Evet, ne demiştim yukarıdaki paragrafta… Ülkemizde popülizm hep önde gidiyor, bunun önüne de geçebilmek mümkün değil. Bir futbol sever, tuttuğu futbol takımının tüm oyuncularını sayamayabilir ama kulüp başkanının kim olduğunu tek kalemde bilir. Hele bu kişi Aziz Yıldırım olunca…

Okurlarımın sorusunu gelmek istiyorum; ansızın gündemimizi çok önemli ve üstünde durulması gereken bir konu işgal etti. Arap bedevileri, Kutup ayıları… ne alaka diyeceğinizi biliyorum ama bu iş bildiğiniz gibi değil… Arap Bedevisi deyip de geçmeyin dünyanın en bahtsız insanlarıdır. Kâinatı ısıtan güneş bedevilerin ülkesine sanki beş metre yüksekte çıtır-çıtır kavuruyor o koyu esmer insanları. Daha bitmedi…

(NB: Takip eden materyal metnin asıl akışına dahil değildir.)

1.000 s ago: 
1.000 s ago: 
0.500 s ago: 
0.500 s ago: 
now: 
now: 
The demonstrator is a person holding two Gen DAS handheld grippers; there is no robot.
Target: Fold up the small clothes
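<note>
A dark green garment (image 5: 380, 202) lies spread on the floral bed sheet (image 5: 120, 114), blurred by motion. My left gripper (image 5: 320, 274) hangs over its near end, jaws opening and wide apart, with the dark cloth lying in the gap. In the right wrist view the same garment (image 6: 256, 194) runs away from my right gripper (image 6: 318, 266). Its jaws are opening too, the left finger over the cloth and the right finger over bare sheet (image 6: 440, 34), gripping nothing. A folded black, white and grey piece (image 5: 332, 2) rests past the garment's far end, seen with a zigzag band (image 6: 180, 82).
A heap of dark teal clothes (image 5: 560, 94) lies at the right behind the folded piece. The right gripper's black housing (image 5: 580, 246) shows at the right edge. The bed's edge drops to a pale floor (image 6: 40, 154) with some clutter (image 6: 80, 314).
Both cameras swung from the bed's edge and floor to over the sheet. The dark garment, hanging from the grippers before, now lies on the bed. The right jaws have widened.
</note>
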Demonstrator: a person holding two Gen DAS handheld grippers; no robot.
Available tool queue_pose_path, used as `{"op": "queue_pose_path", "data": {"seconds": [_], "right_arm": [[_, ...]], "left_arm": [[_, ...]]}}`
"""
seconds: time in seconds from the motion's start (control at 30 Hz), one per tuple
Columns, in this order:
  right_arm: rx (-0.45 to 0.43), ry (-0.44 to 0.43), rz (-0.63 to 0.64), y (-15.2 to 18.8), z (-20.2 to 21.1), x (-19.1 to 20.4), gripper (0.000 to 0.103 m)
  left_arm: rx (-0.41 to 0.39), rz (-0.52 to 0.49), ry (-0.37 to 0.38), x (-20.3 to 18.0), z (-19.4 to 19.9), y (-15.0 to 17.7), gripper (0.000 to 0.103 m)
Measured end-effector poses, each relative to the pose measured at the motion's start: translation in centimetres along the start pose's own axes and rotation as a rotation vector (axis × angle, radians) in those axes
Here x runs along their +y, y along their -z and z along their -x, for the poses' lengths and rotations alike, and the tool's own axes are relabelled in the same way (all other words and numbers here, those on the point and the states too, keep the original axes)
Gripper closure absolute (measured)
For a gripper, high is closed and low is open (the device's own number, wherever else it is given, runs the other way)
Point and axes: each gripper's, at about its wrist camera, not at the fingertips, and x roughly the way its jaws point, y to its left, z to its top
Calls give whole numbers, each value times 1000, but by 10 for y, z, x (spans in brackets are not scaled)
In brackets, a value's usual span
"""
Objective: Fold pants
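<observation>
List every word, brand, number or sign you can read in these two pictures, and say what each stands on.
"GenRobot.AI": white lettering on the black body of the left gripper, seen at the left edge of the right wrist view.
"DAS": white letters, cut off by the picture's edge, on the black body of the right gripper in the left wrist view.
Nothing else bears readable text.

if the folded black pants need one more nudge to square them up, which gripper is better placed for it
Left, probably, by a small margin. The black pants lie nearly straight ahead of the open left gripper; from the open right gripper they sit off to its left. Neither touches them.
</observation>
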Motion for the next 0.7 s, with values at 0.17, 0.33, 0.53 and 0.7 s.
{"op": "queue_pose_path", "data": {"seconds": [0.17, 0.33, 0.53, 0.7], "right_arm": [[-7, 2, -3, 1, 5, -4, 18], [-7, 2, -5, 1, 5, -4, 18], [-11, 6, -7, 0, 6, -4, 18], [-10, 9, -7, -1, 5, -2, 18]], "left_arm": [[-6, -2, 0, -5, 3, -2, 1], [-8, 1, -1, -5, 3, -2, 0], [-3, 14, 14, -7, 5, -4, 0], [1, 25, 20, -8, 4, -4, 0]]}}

Bizler dünyaya yeni geldiğimizde, tabi ki çok daha önceleri de İngilizler bedevi şeyhlerini nasıl kafaya almıştı, biliyor musunuz? “Sizler yumurtayı pişiren bu kum tepelerinde neden yaşıyorsunuz? Sizler akıllı ve zeki insanlarsınız, yaşadığınız bu çölü yeşil alana çevirebiliriz. Futbolu biz yönlendiriyoruz. Buralara dilediğiniz kadar futbol sahaları, spor salonları yapabiliriz…” diyerek onları en sivri kazıkla tanıştırmışlardır.

Aslında, o zavallı bedeviler bırakın yeşil alanları spor sahalarını bir vahaya “Fıt”ler… Daha bitmedi! Avrupa’nın en batısında ve Başkentleri Paris’in ara sokaklarıyla meşhur olan Fransızlar bedevilere tebelleş oldular ve bedevileri nasıl şey ettiler, yani kandırdılar biliyor musunuz? “Sizler bu karan çarşaflılarla ne yapıyorsunuz? Bunların her yanı kapkara ne anlıyorsunuz bu insanlardan? Bakın pembe avratlar var, hepsi de sizin olsun…” Onlarda lejyonerlerini göndererek bedevilere ait petrol yataklarına sahiplenmeye çalıştılar. Cezayir’i örnek verirsem daha iyi anlaşılır. Bu önemli konuya yarın devam edelim.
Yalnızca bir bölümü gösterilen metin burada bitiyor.